# Your instructions
Please restate the lines shown below exactly, every one of them.

# Input data
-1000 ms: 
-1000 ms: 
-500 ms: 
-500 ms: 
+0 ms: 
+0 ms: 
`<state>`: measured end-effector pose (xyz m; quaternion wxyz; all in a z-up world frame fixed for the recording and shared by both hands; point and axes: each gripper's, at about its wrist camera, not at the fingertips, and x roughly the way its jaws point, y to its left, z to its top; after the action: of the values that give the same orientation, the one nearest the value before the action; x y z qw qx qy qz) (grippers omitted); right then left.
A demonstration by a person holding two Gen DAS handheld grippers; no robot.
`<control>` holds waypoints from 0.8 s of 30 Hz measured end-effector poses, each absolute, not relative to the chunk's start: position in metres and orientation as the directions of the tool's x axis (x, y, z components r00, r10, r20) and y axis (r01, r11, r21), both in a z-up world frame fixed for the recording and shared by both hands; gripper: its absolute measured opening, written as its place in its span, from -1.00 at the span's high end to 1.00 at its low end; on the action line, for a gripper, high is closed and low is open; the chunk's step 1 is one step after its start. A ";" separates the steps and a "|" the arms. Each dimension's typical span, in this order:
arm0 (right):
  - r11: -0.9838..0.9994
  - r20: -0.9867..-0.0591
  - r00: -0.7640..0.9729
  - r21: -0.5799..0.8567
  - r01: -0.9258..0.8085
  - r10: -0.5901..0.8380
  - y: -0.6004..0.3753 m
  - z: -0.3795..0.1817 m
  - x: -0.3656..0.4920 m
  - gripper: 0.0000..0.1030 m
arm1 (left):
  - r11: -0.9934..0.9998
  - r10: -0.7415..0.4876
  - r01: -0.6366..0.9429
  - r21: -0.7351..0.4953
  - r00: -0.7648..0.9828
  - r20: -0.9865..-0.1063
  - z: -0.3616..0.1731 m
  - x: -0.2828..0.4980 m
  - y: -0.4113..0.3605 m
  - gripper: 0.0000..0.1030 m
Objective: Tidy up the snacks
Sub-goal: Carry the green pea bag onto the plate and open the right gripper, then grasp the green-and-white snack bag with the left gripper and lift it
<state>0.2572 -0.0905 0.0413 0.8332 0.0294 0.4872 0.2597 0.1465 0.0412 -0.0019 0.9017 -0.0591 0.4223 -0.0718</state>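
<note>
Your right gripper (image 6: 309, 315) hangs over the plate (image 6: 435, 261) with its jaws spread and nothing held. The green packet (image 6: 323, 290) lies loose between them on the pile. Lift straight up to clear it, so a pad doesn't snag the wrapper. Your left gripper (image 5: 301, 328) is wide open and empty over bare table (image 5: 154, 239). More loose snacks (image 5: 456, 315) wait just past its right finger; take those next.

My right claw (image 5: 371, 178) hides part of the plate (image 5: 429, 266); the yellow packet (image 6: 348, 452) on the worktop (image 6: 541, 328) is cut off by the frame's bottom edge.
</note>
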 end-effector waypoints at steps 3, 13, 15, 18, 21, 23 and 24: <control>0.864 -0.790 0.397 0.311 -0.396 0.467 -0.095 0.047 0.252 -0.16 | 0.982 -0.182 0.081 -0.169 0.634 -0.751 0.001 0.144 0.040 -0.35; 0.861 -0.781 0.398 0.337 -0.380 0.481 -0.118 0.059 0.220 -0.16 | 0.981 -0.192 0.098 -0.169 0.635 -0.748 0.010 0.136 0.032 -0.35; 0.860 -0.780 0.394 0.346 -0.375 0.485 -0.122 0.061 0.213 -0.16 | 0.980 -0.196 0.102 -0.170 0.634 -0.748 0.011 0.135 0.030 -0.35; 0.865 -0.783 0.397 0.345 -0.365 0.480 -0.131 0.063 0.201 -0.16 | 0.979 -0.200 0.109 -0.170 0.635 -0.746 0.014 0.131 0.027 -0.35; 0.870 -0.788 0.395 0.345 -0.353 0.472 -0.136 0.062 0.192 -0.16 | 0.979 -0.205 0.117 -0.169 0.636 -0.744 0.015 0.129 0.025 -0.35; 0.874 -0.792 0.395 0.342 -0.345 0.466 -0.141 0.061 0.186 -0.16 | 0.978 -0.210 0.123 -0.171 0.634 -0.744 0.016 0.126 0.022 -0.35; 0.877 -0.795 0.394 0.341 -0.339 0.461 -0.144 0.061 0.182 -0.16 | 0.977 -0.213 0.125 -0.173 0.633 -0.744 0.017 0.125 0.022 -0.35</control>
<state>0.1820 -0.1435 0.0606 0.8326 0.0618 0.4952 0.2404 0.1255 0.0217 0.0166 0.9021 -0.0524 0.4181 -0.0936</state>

# Problem solution
-1000 ms: 
-1000 ms: 
-500 ms: 
-500 ms: 
+0 ms: 
+0 ms: 
`<state>`: measured end-effector pose (xyz m; quaternion wxyz; all in a z-up world frame fixed for the recording and shared by both hands; point and axes: each gripper's, at about its wrist camera, not at the fingertips, and x roughly the way its jaws point, y to its left, z to its top; after the action: of the values that give the same orientation, the one nearest the value before the action; x y z qw qx qy qz) (grippers omitted); right then left.
A demonstration by a person holding two Gen DAS handheld grippers; no robot.
`<control>` holds waypoints from 0.8 s of 30 Hz measured end-effector poses, each absolute, not relative to the chunk's start: position in metres and orientation as the directions of the tool's x axis (x, y, z components r00, r10, r20) and y axis (r01, r11, r21), both in a z-up world frame fixed for the recording and shared by both hands; gripper: its absolute measured opening, written as its place in its span, from -1.00 at the span's high end to 1.00 at its low end; on the action line, for a gripper, high is closed and low is open; the chunk's step 1 is one step after its start. A ";" separates the steps and a "|" the arms. Each dimension's typical span, in this order:
arm0 (right):
  - r11: -0.9838..0.9994
  - r20: -0.9867..-0.0591
  - r00: -0.7640..0.9729
  - r21: -0.5799..0.8567
  - r01: -0.9258..0.8085
  - r10: -0.5901..0.8380
  - y: -0.6004..0.3753 m
  - z: -0.3795..0.1817 m
  - x: -0.3656..0.4920 m
  - gripper: 0.0000..0.1030 m
arm1 (left):
  - r11: -0.9934..0.9998
  - r10: -0.7415..0.4876
  - r01: -0.6366..0.9429
  - r21: -0.7351..0.4953
  - r00: -0.7648..0.9828
  - r20: -0.9865..-0.1063
  - z: -0.3616..0.1731 m
  - x: -0.2828..0.4980 m
  - y: -0.4113..0.3605 m
  - gripper: 0.0000..0.1030 m
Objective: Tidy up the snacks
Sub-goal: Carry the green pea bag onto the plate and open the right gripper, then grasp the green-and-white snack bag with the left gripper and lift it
<state>0.2572 -0.0905 0.0413 0.8332 0.0294 0.4872 0.2597 0.1465 0.0412 -0.0019 0.9017 -0.0591 0.4223 -0.0718</state>
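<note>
Your right gripper (image 6: 309, 315) hangs over the plate (image 6: 435, 261) with its jaws spread and nothing held. The green packet (image 6: 323, 290) lies loose between them on the pile. Lift straight up to clear it, so a pad doesn't snag the wrapper. Your left gripper (image 5: 301, 328) is wide open and empty over bare table (image 5: 154, 239). More loose snacks (image 5: 456, 315) wait just past its right finger; take those next.

My right claw (image 5: 371, 178) hides part of the plate (image 5: 429, 266); the yellow packet (image 6: 348, 452) on the worktop (image 6: 541, 328) is cut off by the frame's bottom edge.
</note>
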 end-effector waypoints at steps 3, 13, 15, 18, 21, 23 and 24: <control>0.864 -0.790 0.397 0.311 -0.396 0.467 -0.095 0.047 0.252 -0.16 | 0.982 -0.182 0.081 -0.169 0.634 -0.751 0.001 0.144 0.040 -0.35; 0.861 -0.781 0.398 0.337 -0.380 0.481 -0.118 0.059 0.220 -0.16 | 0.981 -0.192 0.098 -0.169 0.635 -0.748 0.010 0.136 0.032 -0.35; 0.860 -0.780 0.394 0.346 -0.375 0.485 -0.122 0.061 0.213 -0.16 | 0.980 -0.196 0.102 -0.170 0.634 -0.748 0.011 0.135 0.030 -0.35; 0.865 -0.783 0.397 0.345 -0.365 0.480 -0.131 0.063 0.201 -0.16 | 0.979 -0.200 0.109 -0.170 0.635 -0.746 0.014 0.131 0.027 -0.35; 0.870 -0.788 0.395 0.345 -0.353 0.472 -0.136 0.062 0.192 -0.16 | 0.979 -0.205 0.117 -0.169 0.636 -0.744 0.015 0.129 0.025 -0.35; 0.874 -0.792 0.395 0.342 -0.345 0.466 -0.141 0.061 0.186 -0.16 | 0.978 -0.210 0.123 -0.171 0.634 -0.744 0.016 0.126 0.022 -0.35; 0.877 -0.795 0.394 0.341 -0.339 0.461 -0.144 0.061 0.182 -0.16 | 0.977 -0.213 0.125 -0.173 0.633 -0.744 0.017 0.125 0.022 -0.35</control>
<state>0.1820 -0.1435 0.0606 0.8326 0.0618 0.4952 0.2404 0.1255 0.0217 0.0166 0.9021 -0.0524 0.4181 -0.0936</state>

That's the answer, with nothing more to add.